March Object of Interest – The Cosmic Horseshoe
This month’s target is probably one of the most challenging and will probably be just for imagers (though big scope visual observers might like to give it a go).
The Cosmic Horseshoe is an Einstein Ring around a galaxy in eastern Leo – it was actually discovered on examination of the field in a Sloan Digital Sky Survey image, and so goes by the rather less memorable name SDSS J114833.14+193003.2
The foreground galaxy is LRG 3-757.
Location is: RA. 11 48 33.136 Dec. +19 30 02.96
Paul Leyland suggested it, and has imaged it, which can be found in his members album at
If anyone has suggestions for future Objects of Interest, please let me know.

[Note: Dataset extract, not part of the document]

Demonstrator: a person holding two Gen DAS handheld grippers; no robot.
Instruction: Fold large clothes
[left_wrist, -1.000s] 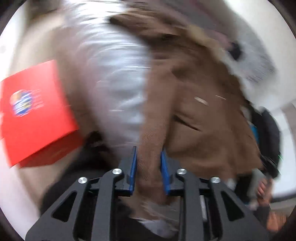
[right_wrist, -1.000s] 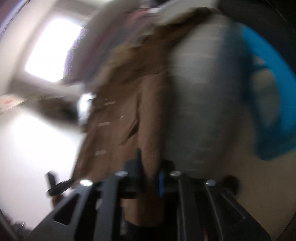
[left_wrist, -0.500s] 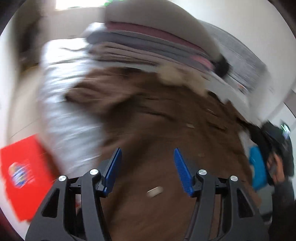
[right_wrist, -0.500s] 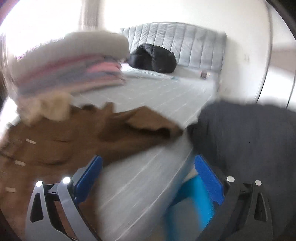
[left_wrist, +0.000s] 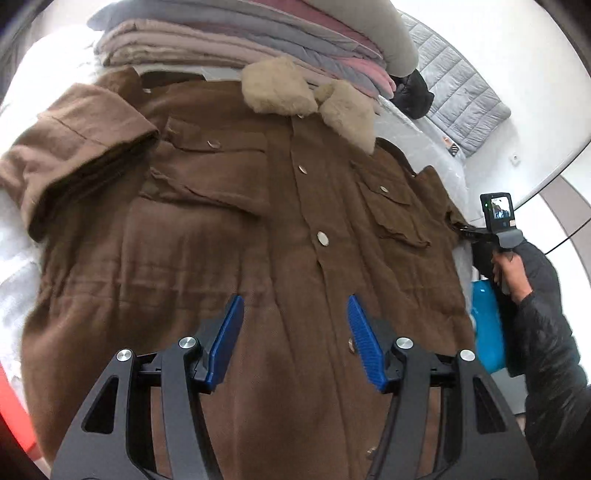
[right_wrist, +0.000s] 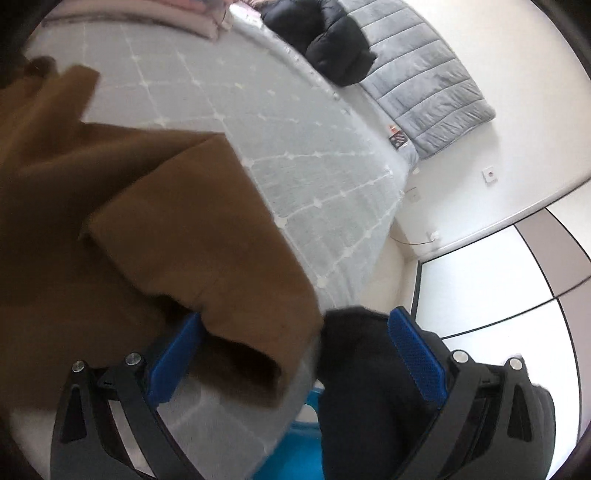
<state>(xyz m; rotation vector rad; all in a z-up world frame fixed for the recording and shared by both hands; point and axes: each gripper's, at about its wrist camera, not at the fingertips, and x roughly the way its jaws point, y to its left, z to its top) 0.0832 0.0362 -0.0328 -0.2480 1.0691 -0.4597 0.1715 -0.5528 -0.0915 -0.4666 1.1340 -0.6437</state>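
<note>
Both tools have let go of the brown jacket (left_wrist: 229, 236) they pinched a second ago, and it has dropped flat onto the bed (right_wrist: 258, 122). It lies front up, buttons showing, its fleece collar (left_wrist: 306, 96) touching a stack of folded clothes (left_wrist: 251, 40). The left tool (left_wrist: 293, 343) hovers spread above the hem. The right tool (right_wrist: 291, 363) stands wide open around the right sleeve's (right_wrist: 207, 254) cuff, not pressing it.

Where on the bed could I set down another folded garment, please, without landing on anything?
The clearest patch is the quilted mattress between the brown coat sleeve, the black jacket by the headboard and the folded stack. The near side is crowded: the coat covers it up to the stack.
</note>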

This months ‘teaser’ is Alnitak, the Flame Nebula and the Horsehead Nebula by Iain Cartwright. Not only is this a fine astro-image, but I thought it would be fitting to mark 100 years since the passing of E.E. Barnard on 6th February 1923 with an image of Barnard 33. You can see it in full below.
The days are getting noticeably longer now, and the equinox will be soon upon us. I am looking forward to the ‘midnight sun’ at least for this year, but it does mean that there are just two months of dark skies before the summer lull. I hope we all get good weather.